[What this task involves] Please reproduce exactly the lines from the start of the records through the one containing "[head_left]", and nothing more.

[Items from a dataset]
########################################
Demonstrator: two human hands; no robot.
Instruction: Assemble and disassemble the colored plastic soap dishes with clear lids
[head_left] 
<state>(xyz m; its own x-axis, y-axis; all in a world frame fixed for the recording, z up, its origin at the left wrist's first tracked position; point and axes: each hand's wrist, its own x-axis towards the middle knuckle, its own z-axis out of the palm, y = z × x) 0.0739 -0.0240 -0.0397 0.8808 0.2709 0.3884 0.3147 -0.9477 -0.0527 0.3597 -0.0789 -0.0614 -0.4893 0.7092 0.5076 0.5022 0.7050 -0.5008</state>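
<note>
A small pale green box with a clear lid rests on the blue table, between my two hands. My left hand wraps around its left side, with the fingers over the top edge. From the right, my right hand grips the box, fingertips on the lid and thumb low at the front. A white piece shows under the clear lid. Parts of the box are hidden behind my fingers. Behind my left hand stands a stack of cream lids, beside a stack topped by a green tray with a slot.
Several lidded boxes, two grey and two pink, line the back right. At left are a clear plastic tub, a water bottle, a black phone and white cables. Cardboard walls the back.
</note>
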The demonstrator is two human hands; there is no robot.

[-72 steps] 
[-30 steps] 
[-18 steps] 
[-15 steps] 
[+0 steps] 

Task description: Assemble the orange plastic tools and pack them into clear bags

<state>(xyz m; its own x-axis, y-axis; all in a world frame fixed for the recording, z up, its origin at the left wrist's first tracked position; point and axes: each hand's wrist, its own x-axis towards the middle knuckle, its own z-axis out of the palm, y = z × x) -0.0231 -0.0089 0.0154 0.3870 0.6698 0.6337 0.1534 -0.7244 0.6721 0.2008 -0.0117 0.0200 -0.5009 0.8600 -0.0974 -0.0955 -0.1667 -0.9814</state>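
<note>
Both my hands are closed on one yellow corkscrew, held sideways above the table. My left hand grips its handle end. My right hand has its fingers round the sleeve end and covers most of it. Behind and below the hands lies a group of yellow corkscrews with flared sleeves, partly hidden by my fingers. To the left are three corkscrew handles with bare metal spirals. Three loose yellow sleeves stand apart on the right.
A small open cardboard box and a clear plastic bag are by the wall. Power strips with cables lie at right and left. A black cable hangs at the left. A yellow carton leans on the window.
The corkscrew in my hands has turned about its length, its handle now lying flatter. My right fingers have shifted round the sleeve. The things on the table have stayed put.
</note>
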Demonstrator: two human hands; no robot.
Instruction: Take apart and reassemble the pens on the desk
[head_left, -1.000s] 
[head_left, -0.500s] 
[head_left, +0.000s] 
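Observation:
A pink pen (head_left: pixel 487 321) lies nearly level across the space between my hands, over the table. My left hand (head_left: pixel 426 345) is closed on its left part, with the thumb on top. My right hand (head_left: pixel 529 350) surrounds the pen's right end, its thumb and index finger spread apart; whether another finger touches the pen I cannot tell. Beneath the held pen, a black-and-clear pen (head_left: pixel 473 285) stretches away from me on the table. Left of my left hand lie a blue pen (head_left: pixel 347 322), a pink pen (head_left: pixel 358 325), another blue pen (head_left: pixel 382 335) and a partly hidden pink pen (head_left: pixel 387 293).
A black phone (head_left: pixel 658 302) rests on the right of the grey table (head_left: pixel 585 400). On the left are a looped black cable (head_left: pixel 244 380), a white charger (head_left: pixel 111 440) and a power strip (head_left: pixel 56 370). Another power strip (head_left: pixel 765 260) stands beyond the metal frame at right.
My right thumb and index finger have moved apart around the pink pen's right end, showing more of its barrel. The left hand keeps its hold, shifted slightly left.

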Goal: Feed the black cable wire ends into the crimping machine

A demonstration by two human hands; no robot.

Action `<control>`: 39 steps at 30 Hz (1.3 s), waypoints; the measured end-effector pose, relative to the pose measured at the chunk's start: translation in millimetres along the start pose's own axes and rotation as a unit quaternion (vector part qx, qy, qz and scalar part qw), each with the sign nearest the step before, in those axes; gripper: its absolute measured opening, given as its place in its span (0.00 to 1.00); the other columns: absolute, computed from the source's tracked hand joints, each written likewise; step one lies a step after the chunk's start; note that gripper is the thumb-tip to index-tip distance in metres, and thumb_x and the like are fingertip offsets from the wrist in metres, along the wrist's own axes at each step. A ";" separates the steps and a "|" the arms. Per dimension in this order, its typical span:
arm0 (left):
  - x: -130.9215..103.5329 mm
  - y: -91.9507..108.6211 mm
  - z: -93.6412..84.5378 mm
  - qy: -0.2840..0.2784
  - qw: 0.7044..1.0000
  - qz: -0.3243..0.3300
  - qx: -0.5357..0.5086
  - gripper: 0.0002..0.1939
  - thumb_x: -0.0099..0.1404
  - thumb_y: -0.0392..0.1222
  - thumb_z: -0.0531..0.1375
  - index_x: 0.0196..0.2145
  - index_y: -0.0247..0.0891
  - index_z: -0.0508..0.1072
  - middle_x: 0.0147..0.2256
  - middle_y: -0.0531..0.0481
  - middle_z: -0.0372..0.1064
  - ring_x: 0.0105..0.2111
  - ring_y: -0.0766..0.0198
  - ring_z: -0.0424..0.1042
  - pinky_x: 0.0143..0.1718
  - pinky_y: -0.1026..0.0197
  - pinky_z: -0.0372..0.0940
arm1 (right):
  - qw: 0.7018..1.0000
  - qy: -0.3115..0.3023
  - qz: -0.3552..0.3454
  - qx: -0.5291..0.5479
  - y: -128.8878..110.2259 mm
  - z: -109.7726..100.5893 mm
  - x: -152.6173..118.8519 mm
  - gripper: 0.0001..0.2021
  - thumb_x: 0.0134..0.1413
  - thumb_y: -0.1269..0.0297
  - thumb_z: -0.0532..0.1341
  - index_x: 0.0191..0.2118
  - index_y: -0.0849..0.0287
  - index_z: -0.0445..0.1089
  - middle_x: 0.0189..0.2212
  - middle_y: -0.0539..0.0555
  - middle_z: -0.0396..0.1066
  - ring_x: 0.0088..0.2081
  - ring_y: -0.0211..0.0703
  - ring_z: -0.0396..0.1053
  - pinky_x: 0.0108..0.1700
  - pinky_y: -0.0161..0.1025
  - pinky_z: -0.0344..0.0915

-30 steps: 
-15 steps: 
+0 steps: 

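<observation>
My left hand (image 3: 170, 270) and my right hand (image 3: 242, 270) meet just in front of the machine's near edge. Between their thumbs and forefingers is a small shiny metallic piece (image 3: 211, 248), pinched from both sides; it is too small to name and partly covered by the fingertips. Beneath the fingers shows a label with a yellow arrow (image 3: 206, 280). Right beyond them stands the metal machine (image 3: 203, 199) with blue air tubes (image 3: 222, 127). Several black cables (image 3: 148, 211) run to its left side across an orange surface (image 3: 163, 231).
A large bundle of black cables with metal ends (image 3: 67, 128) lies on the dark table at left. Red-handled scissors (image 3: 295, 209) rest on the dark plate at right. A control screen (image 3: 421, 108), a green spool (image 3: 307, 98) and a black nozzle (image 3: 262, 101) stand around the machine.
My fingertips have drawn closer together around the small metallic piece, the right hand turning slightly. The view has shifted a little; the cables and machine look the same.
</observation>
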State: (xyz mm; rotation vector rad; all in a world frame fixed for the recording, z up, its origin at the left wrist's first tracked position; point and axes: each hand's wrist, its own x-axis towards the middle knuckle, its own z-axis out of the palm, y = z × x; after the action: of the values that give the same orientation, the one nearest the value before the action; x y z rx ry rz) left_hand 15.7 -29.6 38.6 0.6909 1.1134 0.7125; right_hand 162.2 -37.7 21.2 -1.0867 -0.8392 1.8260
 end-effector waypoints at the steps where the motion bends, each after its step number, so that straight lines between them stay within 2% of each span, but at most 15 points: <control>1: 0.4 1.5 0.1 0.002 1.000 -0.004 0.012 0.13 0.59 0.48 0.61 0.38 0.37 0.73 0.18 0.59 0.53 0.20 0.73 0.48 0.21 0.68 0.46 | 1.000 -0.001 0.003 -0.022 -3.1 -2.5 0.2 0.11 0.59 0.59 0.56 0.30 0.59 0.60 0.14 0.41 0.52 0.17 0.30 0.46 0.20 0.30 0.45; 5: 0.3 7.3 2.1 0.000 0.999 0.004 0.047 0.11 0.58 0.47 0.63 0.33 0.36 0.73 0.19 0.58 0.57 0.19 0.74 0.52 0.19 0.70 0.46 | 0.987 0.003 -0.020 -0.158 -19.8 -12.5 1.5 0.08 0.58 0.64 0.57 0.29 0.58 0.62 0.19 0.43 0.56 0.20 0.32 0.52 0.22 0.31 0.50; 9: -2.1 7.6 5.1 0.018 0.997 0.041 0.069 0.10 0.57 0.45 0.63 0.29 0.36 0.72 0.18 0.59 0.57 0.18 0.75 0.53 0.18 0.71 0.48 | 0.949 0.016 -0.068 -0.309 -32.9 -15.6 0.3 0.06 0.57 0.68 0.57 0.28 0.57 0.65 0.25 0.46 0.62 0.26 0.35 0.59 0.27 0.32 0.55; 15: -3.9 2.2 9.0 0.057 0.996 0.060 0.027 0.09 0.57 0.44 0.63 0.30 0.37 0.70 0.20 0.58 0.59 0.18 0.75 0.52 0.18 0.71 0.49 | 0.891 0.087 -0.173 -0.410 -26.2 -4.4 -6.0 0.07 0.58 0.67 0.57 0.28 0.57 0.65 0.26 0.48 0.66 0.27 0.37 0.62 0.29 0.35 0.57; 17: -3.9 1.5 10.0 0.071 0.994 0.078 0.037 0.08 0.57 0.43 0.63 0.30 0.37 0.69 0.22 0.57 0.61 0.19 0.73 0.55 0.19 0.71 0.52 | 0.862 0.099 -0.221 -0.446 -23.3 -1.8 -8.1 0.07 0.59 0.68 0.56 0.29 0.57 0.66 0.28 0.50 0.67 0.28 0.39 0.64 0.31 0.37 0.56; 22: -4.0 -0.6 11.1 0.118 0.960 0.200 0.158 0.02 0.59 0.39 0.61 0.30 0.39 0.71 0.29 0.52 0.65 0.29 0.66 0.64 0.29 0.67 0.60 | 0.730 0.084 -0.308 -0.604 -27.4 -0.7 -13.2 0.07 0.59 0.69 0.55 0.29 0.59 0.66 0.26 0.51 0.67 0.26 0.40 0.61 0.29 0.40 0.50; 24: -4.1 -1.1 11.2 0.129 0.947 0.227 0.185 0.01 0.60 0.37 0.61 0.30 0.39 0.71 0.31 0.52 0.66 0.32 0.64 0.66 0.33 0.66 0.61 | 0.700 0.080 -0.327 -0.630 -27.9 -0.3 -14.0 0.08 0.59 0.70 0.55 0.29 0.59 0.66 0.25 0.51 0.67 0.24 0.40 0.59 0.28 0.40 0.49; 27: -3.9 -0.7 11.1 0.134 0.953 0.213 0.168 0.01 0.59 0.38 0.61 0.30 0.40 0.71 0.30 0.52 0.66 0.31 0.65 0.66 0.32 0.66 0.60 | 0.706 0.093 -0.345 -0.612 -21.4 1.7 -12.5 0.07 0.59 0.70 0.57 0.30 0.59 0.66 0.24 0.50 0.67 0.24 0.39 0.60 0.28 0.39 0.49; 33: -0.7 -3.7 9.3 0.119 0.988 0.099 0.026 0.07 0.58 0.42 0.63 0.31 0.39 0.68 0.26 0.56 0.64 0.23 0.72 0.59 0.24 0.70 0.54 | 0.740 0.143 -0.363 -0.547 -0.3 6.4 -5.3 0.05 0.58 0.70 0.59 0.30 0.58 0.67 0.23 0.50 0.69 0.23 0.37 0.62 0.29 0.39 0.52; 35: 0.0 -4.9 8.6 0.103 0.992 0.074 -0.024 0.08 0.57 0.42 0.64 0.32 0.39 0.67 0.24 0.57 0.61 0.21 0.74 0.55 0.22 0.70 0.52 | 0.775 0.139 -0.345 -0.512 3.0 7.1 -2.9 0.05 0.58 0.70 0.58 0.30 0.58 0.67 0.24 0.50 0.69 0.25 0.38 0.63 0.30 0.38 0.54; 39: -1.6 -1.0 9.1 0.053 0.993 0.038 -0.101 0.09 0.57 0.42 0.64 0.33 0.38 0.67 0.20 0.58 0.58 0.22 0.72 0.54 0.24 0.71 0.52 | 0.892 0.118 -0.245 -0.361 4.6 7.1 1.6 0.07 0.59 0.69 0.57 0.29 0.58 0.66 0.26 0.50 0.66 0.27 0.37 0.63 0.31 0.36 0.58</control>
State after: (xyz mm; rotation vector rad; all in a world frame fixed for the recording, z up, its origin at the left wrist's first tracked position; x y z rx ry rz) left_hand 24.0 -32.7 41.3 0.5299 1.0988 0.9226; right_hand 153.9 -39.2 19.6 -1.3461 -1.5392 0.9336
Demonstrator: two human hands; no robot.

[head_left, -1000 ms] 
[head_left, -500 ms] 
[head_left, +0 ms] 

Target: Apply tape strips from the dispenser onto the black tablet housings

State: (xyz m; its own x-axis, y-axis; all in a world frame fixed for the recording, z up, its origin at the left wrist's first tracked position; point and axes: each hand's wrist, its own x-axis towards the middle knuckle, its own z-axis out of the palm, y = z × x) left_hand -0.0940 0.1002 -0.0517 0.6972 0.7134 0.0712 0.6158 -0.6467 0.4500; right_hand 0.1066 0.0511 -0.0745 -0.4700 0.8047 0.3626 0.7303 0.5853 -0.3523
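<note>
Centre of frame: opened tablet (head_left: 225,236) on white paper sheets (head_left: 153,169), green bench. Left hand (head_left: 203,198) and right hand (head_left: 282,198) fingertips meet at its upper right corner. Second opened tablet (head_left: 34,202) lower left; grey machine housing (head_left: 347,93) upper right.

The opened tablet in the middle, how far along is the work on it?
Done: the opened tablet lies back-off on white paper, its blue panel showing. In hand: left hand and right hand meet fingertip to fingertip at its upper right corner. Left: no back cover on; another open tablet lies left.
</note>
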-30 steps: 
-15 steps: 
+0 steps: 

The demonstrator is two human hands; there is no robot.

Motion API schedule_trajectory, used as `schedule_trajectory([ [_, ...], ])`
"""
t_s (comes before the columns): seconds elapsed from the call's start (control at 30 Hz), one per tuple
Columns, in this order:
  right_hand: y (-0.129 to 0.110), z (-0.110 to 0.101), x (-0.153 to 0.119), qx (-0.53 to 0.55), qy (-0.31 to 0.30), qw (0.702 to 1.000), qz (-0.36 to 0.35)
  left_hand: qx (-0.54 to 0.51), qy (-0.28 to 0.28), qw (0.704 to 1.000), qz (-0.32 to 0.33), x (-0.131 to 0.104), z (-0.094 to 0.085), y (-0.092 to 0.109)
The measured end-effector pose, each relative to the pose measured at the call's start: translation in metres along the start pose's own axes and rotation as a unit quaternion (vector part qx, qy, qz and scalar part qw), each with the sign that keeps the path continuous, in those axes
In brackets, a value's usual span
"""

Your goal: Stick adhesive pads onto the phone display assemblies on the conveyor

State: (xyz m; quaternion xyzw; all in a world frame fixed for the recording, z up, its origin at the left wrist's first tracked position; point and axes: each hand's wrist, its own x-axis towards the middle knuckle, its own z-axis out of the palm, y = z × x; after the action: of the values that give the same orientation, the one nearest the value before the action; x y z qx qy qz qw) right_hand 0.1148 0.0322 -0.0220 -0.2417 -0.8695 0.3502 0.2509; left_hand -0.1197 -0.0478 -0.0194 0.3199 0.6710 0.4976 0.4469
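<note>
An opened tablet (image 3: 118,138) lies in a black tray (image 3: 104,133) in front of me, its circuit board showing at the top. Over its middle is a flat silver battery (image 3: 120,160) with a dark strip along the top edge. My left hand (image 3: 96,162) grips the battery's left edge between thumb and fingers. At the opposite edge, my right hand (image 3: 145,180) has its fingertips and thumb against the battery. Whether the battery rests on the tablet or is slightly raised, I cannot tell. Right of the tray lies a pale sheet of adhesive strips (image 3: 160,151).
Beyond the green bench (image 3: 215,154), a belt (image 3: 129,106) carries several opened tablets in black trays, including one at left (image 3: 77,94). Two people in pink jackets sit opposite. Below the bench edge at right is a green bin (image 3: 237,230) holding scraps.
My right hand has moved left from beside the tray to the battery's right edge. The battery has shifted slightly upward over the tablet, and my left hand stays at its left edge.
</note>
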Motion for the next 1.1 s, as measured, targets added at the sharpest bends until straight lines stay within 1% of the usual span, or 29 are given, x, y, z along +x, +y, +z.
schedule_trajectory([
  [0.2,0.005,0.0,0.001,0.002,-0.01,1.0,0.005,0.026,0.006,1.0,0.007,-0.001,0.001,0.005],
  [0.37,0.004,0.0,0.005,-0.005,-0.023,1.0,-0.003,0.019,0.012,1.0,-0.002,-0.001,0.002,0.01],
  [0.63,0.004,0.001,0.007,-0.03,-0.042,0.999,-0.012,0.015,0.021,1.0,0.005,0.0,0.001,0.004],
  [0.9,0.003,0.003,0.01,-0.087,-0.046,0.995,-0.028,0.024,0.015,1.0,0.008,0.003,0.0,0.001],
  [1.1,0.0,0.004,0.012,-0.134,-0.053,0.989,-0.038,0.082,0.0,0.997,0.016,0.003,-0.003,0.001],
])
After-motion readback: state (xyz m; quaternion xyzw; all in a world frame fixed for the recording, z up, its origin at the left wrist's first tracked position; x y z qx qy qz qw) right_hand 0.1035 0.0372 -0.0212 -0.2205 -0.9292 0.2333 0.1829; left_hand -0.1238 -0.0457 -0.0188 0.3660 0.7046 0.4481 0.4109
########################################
[Task output]
Demonstrator: two human hands; no robot.
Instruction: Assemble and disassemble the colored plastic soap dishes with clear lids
[head_left] 

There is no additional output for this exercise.